Word for word, the listing below should be printed again.

╔══

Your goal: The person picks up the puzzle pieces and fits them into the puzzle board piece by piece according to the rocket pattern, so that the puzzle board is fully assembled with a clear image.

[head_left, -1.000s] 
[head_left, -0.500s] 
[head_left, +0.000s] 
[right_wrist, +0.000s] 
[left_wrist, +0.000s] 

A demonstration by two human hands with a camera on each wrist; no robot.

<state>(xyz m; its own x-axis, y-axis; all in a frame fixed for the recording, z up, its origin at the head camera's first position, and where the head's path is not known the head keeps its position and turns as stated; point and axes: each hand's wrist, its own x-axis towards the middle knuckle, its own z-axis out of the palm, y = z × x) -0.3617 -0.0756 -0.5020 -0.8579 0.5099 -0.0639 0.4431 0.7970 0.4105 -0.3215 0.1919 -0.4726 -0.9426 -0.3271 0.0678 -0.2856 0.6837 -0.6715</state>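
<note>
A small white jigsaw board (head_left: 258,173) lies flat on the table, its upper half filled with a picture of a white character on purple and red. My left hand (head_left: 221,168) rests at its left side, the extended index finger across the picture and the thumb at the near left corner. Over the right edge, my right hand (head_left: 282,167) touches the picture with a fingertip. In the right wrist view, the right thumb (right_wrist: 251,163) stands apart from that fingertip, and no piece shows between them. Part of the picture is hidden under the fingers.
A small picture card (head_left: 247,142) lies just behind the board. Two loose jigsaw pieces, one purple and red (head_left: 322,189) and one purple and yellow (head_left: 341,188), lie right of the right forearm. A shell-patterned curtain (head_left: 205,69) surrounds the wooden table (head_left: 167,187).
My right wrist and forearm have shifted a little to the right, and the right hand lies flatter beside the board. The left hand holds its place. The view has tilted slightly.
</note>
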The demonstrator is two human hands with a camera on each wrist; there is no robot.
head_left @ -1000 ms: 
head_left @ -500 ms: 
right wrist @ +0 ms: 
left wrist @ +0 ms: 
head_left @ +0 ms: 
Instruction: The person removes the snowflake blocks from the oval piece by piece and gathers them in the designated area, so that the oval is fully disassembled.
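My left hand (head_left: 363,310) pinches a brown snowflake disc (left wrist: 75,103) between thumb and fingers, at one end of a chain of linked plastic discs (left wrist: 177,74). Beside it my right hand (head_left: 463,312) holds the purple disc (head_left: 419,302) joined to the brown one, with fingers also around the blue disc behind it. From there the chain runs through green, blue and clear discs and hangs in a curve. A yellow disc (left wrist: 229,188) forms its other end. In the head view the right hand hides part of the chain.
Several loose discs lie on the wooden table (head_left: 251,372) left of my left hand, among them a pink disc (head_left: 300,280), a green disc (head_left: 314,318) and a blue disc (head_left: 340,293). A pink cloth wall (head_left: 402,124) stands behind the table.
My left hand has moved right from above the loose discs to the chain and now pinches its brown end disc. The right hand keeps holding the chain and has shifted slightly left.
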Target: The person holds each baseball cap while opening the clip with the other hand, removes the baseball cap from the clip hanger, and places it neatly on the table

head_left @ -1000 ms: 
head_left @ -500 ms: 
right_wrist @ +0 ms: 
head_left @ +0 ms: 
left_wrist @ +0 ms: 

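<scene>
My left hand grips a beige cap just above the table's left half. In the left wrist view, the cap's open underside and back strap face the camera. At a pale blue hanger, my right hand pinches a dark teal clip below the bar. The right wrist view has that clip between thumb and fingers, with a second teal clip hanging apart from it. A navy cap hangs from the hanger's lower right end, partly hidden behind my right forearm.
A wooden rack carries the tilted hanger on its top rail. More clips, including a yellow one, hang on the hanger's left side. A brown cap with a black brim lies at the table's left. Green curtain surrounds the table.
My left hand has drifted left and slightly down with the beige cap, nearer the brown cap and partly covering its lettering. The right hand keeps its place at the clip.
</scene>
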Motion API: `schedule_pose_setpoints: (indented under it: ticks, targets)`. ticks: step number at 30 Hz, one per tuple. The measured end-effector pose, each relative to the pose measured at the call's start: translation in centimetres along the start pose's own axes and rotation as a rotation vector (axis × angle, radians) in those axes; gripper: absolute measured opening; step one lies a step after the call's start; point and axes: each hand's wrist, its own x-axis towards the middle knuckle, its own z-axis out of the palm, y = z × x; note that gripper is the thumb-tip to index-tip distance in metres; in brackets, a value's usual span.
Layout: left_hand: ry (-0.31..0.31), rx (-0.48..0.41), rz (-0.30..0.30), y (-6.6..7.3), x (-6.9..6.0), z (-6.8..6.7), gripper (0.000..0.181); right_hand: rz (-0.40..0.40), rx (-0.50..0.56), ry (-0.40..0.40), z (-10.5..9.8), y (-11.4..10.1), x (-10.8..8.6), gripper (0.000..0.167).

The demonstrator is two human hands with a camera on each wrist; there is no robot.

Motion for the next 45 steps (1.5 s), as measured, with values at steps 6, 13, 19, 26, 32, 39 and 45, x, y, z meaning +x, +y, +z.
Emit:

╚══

• **ANSWER SPACE**
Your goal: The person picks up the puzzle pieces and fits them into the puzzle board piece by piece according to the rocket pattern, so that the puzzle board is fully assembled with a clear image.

[head_left, -1.000s] 
[head_left, -0.500s] 
[head_left, +0.000s] 
[right_wrist, +0.000s] 
[left_wrist, +0.000s] 

A demonstration by two human hands with a camera on each wrist; no robot.

<state>(xyz m; its own x-axis, y-axis; all in a frame fixed for the recording, z up, its origin at the head camera's first position, and where the head's path is not known the head keeps its position and turns as stated; point and axes: each hand's wrist, its own x-axis towards the middle knuckle, its own z-axis out of the palm, y = z × x) -0.3617 -0.0756 -0.5020 -0.8579 0.5099 -0.0639 0.4431 0.7970 0.4105 -0.3215 0.1919 -0.4726 -0.9426 -0.3271 0.0678 -0.2856 0.6837 -0.6715</state>
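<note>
A small white jigsaw board (head_left: 258,173) lies flat on the table, its upper half filled with a picture of a white character on purple and red. My left hand (head_left: 221,168) rests at its left side, the extended index finger across the picture and the thumb at the near left corner. Over the right edge, my right hand (head_left: 282,167) touches the picture with a fingertip. In the right wrist view, the right thumb (right_wrist: 251,163) stands apart from that fingertip, and no piece shows between them. Part of the picture is hidden under the fingers.
A small picture card (head_left: 247,142) lies just behind the board. Two loose jigsaw pieces, one purple and red (head_left: 322,189) and one purple and yellow (head_left: 341,188), lie right of the right forearm. A shell-patterned curtain (head_left: 205,69) surrounds the wooden table (head_left: 167,187).
My right wrist and forearm have shifted a little to the right, and the right hand lies flatter beside the board. The left hand holds its place. The view has tilted slightly.
</note>
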The demonstrator is two human hands with a camera on each wrist; there is no robot.
head_left @ -1000 ms: 
head_left @ -500 ms: 
right wrist @ +0 ms: 
left wrist @ +0 ms: 
head_left @ +0 ms: 
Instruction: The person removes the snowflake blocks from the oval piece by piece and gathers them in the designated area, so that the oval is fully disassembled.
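My left hand (head_left: 363,310) pinches a brown snowflake disc (left wrist: 75,103) between thumb and fingers, at one end of a chain of linked plastic discs (left wrist: 177,74). Beside it my right hand (head_left: 463,312) holds the purple disc (head_left: 419,302) joined to the brown one, with fingers also around the blue disc behind it. From there the chain runs through green, blue and clear discs and hangs in a curve. A yellow disc (left wrist: 229,188) forms its other end. In the head view the right hand hides part of the chain.
Several loose discs lie on the wooden table (head_left: 251,372) left of my left hand, among them a pink disc (head_left: 300,280), a green disc (head_left: 314,318) and a blue disc (head_left: 340,293). A pink cloth wall (head_left: 402,124) stands behind the table.
My left hand has moved right from above the loose discs to the chain and now pinches its brown end disc. The right hand keeps holding the chain and has shifted slightly left.
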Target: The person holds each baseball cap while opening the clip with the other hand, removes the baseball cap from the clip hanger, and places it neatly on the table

head_left @ -1000 ms: 
head_left @ -500 ms: 
right_wrist @ +0 ms: 
head_left @ +0 ms: 
left_wrist @ +0 ms: 

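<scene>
My left hand grips a beige cap just above the table's left half. In the left wrist view, the cap's open underside and back strap face the camera. At a pale blue hanger, my right hand pinches a dark teal clip below the bar. The right wrist view has that clip between thumb and fingers, with a second teal clip hanging apart from it. A navy cap hangs from the hanger's lower right end, partly hidden behind my right forearm.
A wooden rack carries the tilted hanger on its top rail. More clips, including a yellow one, hang on the hanger's left side. A brown cap with a black brim lies at the table's left. Green curtain surrounds the table.
My left hand has drifted left and slightly down with the beige cap, nearer the brown cap and partly covering its lettering. The right hand keeps its place at the clip.
</scene>
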Motion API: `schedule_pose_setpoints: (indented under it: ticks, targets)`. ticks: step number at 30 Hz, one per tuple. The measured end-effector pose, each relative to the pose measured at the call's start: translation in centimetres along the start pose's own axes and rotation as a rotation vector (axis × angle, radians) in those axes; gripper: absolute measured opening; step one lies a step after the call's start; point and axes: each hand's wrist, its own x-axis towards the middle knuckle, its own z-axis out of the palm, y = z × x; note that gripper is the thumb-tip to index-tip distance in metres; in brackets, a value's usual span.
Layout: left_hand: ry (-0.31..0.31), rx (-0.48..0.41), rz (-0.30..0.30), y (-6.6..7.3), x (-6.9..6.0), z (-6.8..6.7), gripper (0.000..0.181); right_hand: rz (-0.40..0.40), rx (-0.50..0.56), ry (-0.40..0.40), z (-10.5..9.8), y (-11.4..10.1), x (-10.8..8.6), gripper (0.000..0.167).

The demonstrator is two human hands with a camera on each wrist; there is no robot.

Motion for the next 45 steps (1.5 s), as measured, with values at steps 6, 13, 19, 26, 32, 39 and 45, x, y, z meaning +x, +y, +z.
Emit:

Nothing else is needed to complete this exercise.